● What you have to do
Although the data below contains pictures, output only the lines between those holding "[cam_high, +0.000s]" and "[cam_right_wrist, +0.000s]", inclusive, exactly and without those pictures.

● Information provided
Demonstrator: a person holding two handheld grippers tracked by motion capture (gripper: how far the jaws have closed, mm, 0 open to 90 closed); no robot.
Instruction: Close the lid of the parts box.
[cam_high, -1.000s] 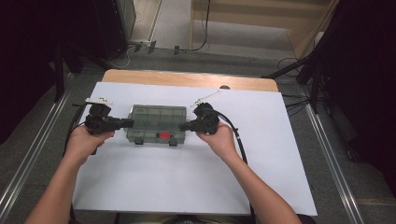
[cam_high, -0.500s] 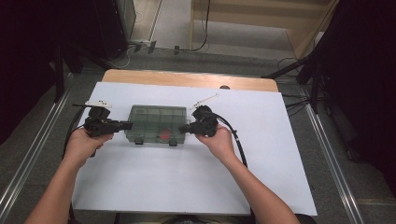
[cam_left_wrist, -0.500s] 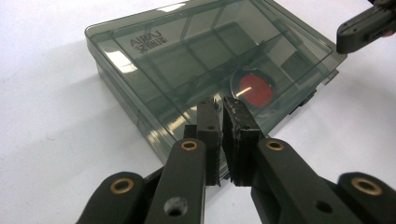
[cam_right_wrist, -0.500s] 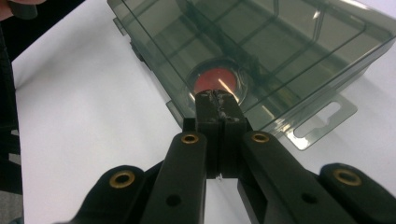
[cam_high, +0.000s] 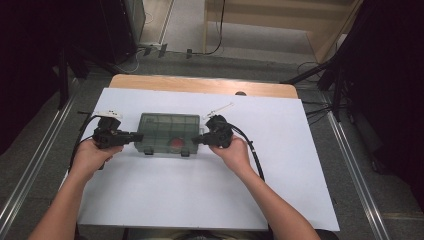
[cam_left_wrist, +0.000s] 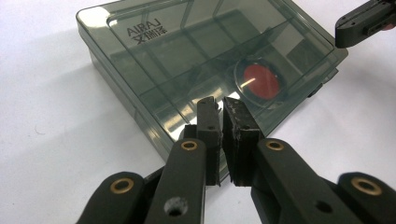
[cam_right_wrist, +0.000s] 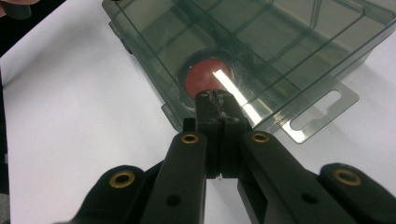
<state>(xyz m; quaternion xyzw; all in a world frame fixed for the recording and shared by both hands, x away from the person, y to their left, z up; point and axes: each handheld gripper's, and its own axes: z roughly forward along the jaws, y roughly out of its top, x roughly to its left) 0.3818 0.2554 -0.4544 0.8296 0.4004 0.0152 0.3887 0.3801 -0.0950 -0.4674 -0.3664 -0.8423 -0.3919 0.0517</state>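
Both grippers, left (cam_high: 136, 135) and right (cam_high: 196, 140), jaws pressed together and holding nothing, bracket a closed smoky plastic box (cam_high: 167, 132) on the white table (cam_high: 200, 200); opening it likely calls for working the front latches next.

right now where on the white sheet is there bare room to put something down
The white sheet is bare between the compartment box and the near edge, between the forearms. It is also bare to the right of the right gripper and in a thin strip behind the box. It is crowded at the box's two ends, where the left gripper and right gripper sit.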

● Task output
[cam_high, +0.000s] 
[cam_left_wrist, +0.000s] 
[cam_right_wrist, +0.000s] 

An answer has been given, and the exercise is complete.